While the leaders in Cairo might not go as far as canceling the peace treaty with Israel if another ground war with Gaza erupted, they could take other harmful steps, such as joining forces with other Arab nations to have the United Nations pass anti-Israel resolutions or pressure the US to compel Israel to cease fire, and so on, Rubin added.

‘If the current policy isn’t effective enough, then a ground campaign might be the only option’

Lt. Col. (res.) David Benjamin, a former senior IDF legal adviser, said that a large-scale ground operation in Gaza would only be worthwhile if it aimed at removing Hamas, which would require a lot of time and effort — it it was even possible.

“It’s difficult to completely root out a terrorist group like Hamas, because it’s an organization driven by ideology,” Benjamin said. “It’s not just a physical and military presence, there’s an ideology behind it that propagates itself.
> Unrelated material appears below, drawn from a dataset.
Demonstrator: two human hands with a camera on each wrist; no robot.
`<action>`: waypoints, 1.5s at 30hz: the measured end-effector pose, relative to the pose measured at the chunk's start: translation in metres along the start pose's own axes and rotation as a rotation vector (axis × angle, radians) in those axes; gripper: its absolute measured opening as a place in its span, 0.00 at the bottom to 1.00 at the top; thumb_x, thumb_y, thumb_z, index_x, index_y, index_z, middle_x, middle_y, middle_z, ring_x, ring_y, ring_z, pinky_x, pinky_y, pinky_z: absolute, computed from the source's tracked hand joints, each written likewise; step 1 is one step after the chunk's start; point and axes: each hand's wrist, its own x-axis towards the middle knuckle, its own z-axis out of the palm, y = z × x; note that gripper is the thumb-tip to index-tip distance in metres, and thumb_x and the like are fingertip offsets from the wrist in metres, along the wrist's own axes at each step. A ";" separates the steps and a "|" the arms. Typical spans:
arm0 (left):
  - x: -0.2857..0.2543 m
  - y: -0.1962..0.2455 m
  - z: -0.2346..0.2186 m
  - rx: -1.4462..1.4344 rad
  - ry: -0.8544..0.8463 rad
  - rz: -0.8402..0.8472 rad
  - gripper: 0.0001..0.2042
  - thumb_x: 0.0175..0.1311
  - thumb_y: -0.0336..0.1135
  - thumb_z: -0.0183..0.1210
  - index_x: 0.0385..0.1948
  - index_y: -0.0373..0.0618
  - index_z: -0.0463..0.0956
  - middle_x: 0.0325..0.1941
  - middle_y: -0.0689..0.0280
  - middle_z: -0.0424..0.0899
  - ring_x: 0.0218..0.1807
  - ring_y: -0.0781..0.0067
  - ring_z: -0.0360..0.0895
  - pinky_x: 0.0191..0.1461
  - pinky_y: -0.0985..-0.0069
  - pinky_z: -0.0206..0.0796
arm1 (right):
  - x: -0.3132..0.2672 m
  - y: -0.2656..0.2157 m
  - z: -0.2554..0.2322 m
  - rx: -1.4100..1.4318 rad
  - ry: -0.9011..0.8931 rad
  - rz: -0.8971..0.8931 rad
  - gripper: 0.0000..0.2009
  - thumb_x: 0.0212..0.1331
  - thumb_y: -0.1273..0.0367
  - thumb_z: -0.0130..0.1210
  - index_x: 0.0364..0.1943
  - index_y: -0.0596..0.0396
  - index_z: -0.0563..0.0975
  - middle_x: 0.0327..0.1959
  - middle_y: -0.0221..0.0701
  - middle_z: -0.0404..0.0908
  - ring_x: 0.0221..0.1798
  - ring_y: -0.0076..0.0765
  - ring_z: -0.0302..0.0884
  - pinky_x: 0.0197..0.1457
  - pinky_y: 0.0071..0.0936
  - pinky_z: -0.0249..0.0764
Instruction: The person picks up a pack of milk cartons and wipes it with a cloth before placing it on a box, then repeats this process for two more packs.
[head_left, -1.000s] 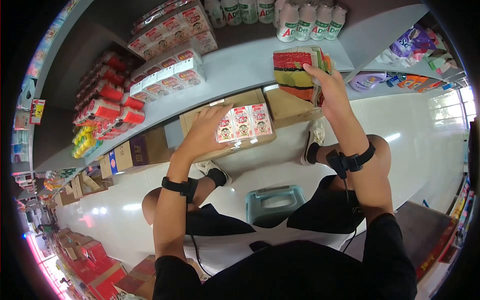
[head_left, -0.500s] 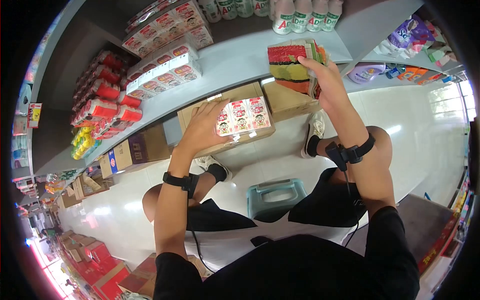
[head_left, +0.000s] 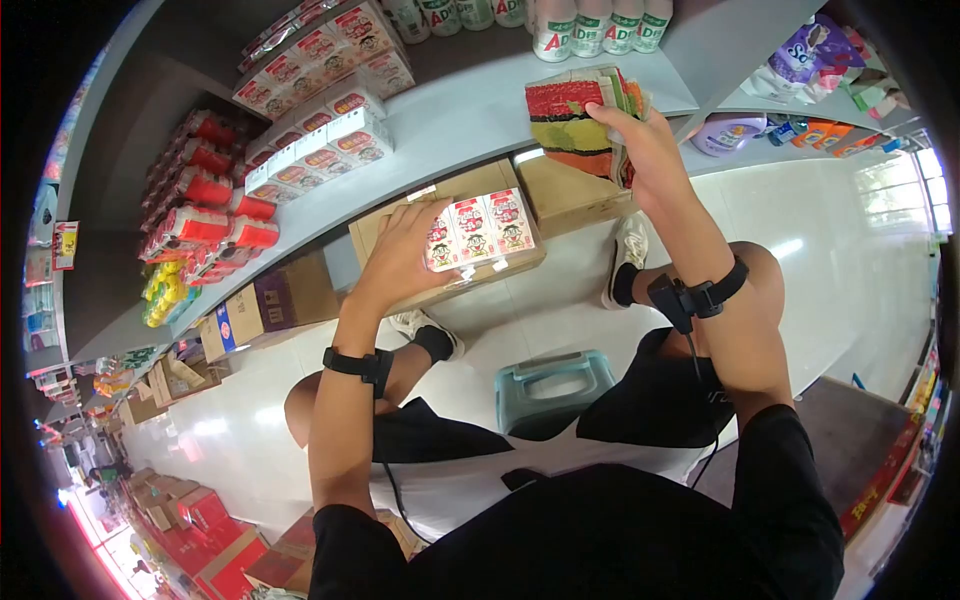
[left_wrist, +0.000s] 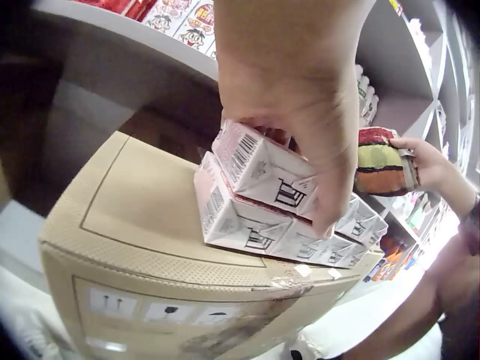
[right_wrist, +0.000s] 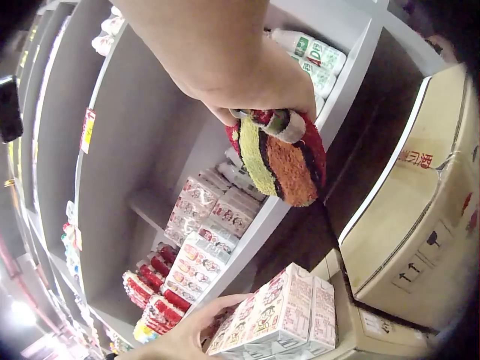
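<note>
My left hand grips a pack of small red-and-white milk cartons on top of a cardboard box. In the left wrist view the cartons are stacked in two layers, with the thumb along their side and the other fingers hidden behind. My right hand pinches a folded cloth striped in red, green and orange, thumb on top, by the shelf's front edge. The right wrist view shows the cloth hanging below the hand.
A grey shelf holds more milk cartons, red-capped bottles and white drink bottles. Another cardboard box stands under the shelf, to the right. A pale blue-green stool is between the knees.
The head view has shifted slightly, so the shelf goods sit a little further left and up. The carton pack is turned slightly. Both hands keep their holds.
</note>
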 end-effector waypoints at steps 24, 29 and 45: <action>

It’s a monster that if you chop off one head, it grows back another one or two heads.”

However, it is possible that Israel will see no alternative to a ground war if the constant rocket fire from Gaza doesn’t stop, he said. “We might be left with no other choice, because there are not too many options. If the current policy isn’t effective enough, then a ground campaign might be the only option. But I don’t think it’s a good option. The solution we have at the moment is, to my mind, the best defense: a combination of an active defense — in other words, missile interceptions — combined with pinpoint strikes at terrorist targets.”